Learn user experience design and user interface design concept with this article. I’m sure everyone has visited a grocery store at least once.
These stores are filled with shelves of products of all kinds manufactured by different companies. What is the purpose of all the products we see in the market? They may serve different functions but every commercial product that exists in this world has two main purposes –
- To fulfill some sort of consumer’s demand or requirement, and
- To generate revenue or income for the companies making the products.
For a product to successfully achieve these two goals, it has to be liked by consumers. A good or excellent product will be loved by its customers, and its sales will hit the roof. Bad products, on the other hand, will be rejected by consumers.
Confuse? Don’t Be it’s not that hard
Okay, I might have confused some of you readers here.

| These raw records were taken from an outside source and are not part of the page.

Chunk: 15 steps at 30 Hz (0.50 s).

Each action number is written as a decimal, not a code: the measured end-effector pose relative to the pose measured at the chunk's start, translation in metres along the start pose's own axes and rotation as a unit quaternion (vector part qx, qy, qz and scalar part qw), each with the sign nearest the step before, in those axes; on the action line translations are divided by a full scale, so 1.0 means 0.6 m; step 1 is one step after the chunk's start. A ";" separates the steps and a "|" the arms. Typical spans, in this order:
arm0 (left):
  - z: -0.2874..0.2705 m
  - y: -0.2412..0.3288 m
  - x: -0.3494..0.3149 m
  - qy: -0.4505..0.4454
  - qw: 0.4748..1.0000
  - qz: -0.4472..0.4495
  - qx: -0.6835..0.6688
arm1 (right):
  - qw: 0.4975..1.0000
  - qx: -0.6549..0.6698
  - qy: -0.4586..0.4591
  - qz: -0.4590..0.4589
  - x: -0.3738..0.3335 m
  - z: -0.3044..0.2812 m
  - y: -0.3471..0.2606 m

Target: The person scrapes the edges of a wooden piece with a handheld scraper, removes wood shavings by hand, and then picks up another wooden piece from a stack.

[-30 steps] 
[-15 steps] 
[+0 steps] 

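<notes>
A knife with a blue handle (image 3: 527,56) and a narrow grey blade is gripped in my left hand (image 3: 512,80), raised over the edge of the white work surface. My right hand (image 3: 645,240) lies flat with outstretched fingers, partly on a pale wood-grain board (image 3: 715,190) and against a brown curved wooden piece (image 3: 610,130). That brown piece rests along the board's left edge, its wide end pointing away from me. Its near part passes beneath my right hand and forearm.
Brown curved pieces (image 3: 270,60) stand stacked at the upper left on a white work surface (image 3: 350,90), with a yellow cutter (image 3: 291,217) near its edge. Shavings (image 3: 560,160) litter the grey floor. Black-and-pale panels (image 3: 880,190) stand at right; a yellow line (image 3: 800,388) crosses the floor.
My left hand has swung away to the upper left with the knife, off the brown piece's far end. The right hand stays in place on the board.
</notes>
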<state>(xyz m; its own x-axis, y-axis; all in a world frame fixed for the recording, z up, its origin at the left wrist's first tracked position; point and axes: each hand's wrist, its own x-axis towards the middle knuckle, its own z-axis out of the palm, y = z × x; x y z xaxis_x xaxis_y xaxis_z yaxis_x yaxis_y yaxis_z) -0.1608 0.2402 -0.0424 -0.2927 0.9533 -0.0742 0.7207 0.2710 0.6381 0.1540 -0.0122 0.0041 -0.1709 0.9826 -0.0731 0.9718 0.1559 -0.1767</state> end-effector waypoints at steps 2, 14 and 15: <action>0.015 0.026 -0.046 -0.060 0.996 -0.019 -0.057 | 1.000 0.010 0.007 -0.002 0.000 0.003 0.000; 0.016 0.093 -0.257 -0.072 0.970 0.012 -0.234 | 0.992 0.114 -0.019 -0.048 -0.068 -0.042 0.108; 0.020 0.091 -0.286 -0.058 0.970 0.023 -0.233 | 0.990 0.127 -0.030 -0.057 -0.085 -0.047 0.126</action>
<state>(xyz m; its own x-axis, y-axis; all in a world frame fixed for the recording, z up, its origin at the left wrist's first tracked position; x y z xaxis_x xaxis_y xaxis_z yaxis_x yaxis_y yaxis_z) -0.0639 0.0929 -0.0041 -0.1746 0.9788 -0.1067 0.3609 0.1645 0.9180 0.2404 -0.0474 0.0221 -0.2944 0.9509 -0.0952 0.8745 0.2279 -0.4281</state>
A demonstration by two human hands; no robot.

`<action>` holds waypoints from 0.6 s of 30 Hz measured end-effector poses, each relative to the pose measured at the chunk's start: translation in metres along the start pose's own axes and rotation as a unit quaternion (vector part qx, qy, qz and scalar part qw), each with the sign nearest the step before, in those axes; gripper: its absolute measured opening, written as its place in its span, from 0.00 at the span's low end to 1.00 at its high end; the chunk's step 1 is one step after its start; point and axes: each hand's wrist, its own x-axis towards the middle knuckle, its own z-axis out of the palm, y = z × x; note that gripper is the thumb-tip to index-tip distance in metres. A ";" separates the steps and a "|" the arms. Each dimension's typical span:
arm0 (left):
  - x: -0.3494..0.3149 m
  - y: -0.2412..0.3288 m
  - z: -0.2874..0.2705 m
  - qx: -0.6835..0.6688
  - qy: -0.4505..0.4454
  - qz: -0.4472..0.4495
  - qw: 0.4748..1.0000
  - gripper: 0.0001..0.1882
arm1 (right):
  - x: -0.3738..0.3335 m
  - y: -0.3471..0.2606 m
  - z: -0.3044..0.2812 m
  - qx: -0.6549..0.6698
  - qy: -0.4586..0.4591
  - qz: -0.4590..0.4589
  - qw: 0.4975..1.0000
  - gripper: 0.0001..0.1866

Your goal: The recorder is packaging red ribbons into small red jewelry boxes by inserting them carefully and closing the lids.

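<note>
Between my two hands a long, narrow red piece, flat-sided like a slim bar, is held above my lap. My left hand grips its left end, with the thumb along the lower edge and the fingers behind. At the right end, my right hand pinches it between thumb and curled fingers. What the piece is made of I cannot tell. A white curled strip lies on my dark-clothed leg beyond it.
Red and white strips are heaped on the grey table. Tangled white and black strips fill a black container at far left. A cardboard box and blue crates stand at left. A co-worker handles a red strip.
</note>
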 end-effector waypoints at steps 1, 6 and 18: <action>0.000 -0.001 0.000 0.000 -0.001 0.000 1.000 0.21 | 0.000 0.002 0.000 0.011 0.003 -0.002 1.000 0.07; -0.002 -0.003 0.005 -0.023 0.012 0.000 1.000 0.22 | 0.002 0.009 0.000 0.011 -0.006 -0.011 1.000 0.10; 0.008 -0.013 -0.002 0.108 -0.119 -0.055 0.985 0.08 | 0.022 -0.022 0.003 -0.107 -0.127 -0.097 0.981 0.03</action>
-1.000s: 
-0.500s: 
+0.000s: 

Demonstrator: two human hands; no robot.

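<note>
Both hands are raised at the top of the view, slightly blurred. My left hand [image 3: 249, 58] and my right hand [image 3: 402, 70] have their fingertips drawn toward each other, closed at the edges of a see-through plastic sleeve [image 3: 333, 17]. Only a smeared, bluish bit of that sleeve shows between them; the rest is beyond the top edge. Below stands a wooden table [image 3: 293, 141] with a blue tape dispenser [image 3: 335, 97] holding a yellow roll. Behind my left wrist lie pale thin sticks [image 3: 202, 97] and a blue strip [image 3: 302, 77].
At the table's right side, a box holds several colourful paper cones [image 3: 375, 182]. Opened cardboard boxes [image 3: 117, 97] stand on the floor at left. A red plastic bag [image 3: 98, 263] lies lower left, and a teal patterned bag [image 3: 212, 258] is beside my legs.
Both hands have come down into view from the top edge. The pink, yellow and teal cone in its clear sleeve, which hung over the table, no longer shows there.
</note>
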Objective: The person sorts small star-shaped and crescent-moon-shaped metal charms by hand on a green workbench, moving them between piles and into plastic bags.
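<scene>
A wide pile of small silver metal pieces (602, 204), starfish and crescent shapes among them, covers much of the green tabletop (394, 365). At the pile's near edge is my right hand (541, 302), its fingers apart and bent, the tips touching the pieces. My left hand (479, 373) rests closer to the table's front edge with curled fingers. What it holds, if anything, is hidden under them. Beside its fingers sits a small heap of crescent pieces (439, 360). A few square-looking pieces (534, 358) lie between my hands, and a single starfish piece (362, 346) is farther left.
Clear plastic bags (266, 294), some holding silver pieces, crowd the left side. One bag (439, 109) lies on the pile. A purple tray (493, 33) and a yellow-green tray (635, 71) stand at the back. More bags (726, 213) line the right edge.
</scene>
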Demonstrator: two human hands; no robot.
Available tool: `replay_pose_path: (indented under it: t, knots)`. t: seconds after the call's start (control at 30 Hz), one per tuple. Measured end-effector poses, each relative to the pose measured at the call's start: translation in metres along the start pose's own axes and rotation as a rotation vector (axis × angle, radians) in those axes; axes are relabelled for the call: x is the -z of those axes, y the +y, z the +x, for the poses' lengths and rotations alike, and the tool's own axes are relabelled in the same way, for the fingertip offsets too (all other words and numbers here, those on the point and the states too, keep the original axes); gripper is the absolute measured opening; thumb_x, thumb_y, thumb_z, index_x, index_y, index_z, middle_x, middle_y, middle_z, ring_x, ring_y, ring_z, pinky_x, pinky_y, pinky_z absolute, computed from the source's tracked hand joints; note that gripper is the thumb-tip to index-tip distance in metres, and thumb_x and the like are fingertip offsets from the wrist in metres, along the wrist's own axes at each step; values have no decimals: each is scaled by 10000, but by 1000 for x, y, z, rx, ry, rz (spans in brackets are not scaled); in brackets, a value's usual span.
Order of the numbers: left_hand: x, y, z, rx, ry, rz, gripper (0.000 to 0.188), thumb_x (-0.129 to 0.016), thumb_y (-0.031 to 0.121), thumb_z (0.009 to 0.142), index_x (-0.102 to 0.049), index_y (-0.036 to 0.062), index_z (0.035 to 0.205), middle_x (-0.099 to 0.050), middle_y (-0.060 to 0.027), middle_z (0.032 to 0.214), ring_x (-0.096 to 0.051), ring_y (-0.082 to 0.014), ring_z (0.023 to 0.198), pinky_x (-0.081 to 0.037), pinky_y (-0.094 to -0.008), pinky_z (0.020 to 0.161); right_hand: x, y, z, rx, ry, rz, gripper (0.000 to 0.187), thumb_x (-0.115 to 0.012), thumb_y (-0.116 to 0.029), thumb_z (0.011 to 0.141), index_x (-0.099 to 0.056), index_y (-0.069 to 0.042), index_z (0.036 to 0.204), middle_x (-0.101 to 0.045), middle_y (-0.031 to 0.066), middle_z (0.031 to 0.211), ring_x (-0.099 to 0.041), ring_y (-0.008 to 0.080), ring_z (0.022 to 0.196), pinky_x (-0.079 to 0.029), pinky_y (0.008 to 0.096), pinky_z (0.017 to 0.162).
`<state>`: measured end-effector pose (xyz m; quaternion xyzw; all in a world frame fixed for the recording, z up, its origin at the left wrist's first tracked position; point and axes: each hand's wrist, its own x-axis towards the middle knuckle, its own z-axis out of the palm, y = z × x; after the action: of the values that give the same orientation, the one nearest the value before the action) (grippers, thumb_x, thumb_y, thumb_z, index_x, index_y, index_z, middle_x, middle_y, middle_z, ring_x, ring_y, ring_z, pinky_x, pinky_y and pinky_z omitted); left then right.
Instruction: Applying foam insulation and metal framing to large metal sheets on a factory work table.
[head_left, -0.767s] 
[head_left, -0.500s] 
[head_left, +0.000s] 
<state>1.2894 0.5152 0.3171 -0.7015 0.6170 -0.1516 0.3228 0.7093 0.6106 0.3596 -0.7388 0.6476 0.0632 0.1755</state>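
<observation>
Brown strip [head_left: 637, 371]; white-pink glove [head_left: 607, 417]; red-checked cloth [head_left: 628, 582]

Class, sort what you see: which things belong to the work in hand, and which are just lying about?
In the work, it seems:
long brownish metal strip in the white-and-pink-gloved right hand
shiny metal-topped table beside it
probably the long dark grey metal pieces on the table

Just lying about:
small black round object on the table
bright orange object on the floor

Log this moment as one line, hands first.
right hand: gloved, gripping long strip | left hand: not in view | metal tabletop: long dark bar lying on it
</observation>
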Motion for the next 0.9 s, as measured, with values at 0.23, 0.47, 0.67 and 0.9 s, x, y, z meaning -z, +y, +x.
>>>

Going by the title of the article that mentions UX and UI design, most of you might be expecting the article to be full of technical stuff and computer-related terminologies.
The ultimate guide to learning UX and UI design concepts will help readers to avoid common misconceptions – people often think that the terms UX and UI are all about computers, IT sectors or digital mediums. But just bear with me for a few minutes, because by the time you reach the end of the article, the intro will make perfect sense without me having to explain.
The reason why people think UX and UI are all about computers, apps, and websites. That is what most articles, guides, and videos will tell you. There are many resources that explain these topics in a technical language, using terms that people from the non-technical background may not understand.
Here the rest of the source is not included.